Kurt Sontheimer beschreibt in seinem Buch „Antidemokratisches Denken in der Weimarer Republik“ die nach Heilanden und Gurus lechzende Atmosphäre der beginnenden NS-Zeit. Ähnlichkeiten mit der Gegenwart wären überzufällig:

„Hier stoßen wir auf den Kern des nationalistischen Führermythos: die Erwartung eines vom Himmel auserkorenen, mit besonderen Gnadengaben versehenen großen Menschen, der Deutschland aus seiner Not reißen und es wieder empor zum Licht und zu neuer Größe führen wird.
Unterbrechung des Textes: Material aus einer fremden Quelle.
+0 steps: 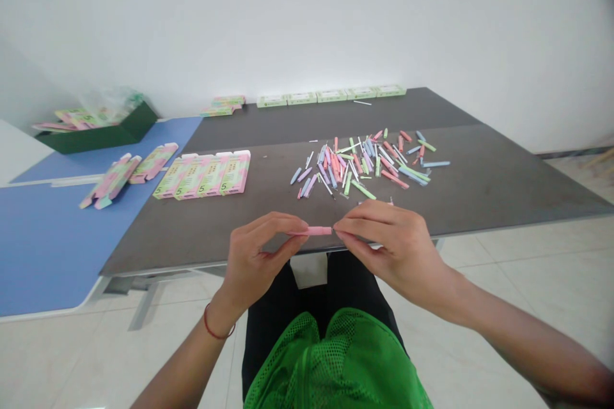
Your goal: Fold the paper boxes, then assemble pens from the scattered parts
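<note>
Between my hands, over the table's front edge, a slim pink pen-like plastic tube (319,231) lies level. My left hand (261,252) pinches its left end between thumb and fingers. At the tube's right end, my right hand (393,239) has thumb and fingertips closed together; a tiny dark tip shows there, but what the fingers hold is hidden. Beyond my hands is a loose heap of pen-like parts (357,163) in pink, red, green, blue and purple, mixed with thin white sticks.
Pink-and-green boxes (204,176) marked 5 lie in a row on the dark table (268,204). Left of them are flattened cartons (115,179) and a dark green bin (105,134) with packaging. Pale green boxes (330,96) line the back edge, near a small carton stack (223,105).
</note>
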`<state>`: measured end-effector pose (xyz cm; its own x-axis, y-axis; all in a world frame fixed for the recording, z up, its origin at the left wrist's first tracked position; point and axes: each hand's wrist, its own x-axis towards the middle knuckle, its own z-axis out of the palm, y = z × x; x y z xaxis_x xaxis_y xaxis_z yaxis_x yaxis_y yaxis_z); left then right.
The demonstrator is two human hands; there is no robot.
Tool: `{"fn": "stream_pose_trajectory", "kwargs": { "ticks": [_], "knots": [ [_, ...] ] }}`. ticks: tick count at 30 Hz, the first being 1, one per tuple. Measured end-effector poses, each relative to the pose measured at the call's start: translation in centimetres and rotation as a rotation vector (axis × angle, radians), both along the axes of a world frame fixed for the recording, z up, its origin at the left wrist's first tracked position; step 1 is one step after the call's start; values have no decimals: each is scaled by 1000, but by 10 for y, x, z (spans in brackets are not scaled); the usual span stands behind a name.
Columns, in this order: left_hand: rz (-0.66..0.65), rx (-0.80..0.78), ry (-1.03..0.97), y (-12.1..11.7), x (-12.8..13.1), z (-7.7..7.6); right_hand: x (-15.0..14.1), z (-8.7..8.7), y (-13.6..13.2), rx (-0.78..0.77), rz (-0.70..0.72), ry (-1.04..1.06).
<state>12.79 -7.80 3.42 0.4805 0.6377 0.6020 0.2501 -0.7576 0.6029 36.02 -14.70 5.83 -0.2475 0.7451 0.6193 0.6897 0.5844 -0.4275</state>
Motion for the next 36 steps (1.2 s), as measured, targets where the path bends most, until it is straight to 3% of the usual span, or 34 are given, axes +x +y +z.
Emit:
{"fn": "stream_pose_trajectory", "kwargs": {
  "ticks": [15,19,22,28,36],
  "knots": [
    [-22,-42,30,-2,2,-5,15,-6,20,-180,159,91],
    [-19,-57,13,-4,5,-7,13,-4,23,-277,233,352],
    [-36,-74,-5,-5,8,-8,3,-9,23,-370,170,595],
    [-42,-116,4,-8,15,-9,-17,-30,27,-749,61,1040],
    [-29,-151,21,-9,15,-7,-25,-33,31,-851,75,1255]
  ]
}}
Sontheimer zitiert Wilhelm Stapels Buch über den „Christlichen Staatsmann“:

„Der wahre Staatsmann vereinigt in sich Väterlichkeit, kriegerischen Geist und Charisma. Väterlich waltet er über dem seiner Hut anvertrauten Volke, wenn sein Volk sich mehrt und wächst, schafft ihm, indem er die kriegerischen Kräfte des Volkes sammelt, Raum zu leben. Gott aber segnet ihn mit Glück und Ruhm, so dass das Volk verehrungsvoll und vertrauend zu ihm aufblickt. So wägt der Staatsmann Krieg und Frieden in seiner Hand und hält Zwiesprache mit Gott. Seine menschlichen Erwägungen werden zum Gebete, werden zu Entscheidungen. Seine Entscheidung ist nicht nur der abgezogene Kalkül des Verstandes, sondern die ganze Fülle der geschichtlichen Kräfte. Seine Siege und Niederlagen sind nicht menschliche Zufälle, sondern göttliche Schickungen. So ist der wahre Staatsmann Herrscher, Krieger und Priester zugleich.“

Man ersetze die Hauptbegriffe Stapels durch moderne Machtbegriffe und erhalte das Porträt der Kanzlerin. Mütterlichkeit statt Väterlichkeit, neoliberale Raffgier statt kriegerischer Geist, Konjunkturdaten statt Krieg und Frieden. Dann können wir das Fazit ziehen: So ist Merkel die wahre Mutter der Nation, alternativlose Herrscherin, amoralische Wirtschaftskriegerin – und priesterliche Erlöserin in einer Person.

„Die charismatische Führerin richtet sich nicht nach der Masse, sondern nach ihrer Sendung. Sie schmeichelt dem Pöbel nicht. Unbeugsam, gerade und rücksichtslos geht sie voran, in guten und bösen Tagen. Die Führerin ist radikal. Sie ist ganz, was sie ist, und tut ganz, was sie tun muss. Sie tut den Willen Gottes, den sie in sich verkörpert.“ (Stapel)

Die Deutschen sehen wieder die Chance, an die Spitze der Welt vorzurücken. Diesmal nicht mit bösen, sondern mit ausnehmend guten Taten. Endlich kann Realität werden, was der Hauptphilosoph der Romantiker in gewohnter Bescheidenheit zu Papier brachte:

„Ihr sehet im Geiste durch dieses Geschlecht den deutschen Namen zum glorreichsten unter allen Völkern erheben, ihr sehet diese Nation als Wiedergebärerin und Wiederherstellerin der Welt.“ (Fichte)

Die Deutschen werden die Welt als neue wiedergebären. Woran Obama scheiterte, wird Merkels Charisma mit dem schlichten Sätzchen gelingen: wir schaffen das.